Assigned task →
Retype, word for word, each line between the lines holding "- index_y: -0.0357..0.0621" and "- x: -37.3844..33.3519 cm", inclusive, and leave the rest of the data alone.

========

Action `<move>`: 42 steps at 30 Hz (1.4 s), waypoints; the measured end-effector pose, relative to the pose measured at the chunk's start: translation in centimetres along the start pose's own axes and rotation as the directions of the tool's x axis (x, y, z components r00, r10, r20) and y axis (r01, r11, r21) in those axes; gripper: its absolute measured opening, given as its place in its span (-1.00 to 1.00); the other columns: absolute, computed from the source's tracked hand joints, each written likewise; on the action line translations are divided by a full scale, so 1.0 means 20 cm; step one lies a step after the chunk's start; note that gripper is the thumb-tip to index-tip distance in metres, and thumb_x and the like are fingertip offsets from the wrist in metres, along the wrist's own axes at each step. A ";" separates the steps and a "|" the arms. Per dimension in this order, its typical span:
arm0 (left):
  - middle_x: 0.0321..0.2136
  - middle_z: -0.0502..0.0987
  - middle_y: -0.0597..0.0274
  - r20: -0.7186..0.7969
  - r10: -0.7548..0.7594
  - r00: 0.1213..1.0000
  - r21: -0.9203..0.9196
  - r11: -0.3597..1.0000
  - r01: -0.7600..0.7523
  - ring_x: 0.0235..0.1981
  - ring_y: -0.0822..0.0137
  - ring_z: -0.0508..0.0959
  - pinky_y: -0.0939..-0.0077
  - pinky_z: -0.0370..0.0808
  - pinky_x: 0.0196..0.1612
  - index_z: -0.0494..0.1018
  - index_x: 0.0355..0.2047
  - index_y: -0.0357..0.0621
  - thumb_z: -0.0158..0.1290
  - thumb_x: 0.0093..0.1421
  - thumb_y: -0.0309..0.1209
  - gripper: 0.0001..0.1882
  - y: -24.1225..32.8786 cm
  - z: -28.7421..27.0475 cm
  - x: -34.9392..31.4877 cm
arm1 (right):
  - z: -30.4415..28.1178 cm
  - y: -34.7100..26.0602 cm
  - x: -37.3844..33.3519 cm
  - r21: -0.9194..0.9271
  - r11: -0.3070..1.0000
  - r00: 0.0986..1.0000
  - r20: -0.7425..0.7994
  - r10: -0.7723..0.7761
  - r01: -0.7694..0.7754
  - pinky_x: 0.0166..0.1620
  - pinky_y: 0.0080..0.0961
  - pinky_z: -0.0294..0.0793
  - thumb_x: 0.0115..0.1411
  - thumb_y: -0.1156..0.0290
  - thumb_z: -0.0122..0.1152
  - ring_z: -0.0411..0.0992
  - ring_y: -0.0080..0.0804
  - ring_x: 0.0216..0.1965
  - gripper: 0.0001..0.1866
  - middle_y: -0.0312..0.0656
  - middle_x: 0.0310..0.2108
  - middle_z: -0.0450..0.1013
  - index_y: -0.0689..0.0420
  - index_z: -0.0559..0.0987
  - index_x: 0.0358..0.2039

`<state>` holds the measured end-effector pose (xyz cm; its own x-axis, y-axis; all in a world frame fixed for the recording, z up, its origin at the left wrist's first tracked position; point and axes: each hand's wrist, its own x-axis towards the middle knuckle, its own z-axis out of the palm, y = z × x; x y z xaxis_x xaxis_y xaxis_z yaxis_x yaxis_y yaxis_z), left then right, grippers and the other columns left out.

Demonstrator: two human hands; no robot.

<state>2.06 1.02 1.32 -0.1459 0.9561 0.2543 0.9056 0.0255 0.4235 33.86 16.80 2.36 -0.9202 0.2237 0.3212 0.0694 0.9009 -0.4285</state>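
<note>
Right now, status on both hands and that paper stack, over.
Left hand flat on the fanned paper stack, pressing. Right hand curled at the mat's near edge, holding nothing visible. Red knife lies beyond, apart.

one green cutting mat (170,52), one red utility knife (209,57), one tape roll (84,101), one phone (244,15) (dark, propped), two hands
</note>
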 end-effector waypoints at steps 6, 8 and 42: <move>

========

Answer box →
  - index_y: -0.0357..0.0621
  - thumb_z: -0.0158..0.1290
  - thumb_x: 0.0093..0.1421
  - thumb_y: -0.0309..0.1209
  - gripper: 0.0001..0.1882
  - y: -24.1225..32.8786 cm
  - z: -28.7421..27.0475 cm
  - x: -34.9392..31.4877 cm
arm1 (right):
  - z: -30.4415..28.1178 cm
  - y: -34.7100..26.0602 cm
  - x: -37.3844..33.3519 cm

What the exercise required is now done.